Weary mist bewitched the farther islands;
like the memory of before folding enchantment
over stone and shore and the tide rose in waves,
never still since the beginning.

My words, sifted like grains of ocean,
settled in pages as deep as the sea bed;
I read them now and see my own hand writing;
restless weather creeping from the west,
the sudden storm, rain in spates, crowding
the cliff-faces with wild descending cloud.

The only land between home and here was
the pale rise of Leodhais and these dark shapes,
a Fata Morgana bending in the heat-haze,
the torn and shifting shards of Tìr nan Og.
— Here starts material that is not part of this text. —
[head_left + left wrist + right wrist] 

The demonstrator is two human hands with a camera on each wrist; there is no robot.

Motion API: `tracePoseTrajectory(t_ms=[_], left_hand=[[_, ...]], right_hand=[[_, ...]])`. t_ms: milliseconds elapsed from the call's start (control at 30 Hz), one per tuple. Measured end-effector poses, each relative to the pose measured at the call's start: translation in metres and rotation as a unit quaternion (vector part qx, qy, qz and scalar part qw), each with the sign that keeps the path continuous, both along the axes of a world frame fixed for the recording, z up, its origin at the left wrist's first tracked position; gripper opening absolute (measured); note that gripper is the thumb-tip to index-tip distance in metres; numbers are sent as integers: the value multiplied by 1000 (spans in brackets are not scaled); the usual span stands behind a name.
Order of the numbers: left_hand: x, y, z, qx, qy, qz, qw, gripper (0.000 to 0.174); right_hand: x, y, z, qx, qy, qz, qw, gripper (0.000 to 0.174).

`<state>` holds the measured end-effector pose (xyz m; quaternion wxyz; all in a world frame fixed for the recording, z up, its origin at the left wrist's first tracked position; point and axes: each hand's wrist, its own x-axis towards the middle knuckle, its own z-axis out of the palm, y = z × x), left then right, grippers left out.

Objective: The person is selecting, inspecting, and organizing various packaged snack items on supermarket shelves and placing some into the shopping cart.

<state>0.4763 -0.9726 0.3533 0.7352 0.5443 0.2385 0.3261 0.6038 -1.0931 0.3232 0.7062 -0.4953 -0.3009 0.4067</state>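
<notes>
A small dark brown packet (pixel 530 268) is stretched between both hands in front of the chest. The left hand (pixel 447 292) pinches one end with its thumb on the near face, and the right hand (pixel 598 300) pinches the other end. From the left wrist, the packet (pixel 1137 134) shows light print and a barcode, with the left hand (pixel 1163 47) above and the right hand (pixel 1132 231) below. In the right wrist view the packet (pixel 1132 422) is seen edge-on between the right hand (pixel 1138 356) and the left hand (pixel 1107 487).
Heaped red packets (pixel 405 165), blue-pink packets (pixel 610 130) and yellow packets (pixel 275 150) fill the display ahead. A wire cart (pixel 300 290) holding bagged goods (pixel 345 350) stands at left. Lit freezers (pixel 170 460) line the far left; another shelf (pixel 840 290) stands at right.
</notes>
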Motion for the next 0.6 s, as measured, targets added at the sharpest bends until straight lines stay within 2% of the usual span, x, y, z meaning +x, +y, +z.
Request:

There, reckless upon the seabirds, time,
out of season and impetuous in its arrival,
chased the rock ledges with unkind anger,
cut into them with its eternity of knives,
spat out its rage against birth and death, railed
at the young who dared to leave their nests,
railed at all birdkind for bringing its fledglings
to the dim edge of summer and take flight.

Across the Minch, still the Blue Men waited,
their impatience wrapped in cunning, wrath held back
for the crews of those black craft whose curved hulls
lulled the sea-ways to spare their passage.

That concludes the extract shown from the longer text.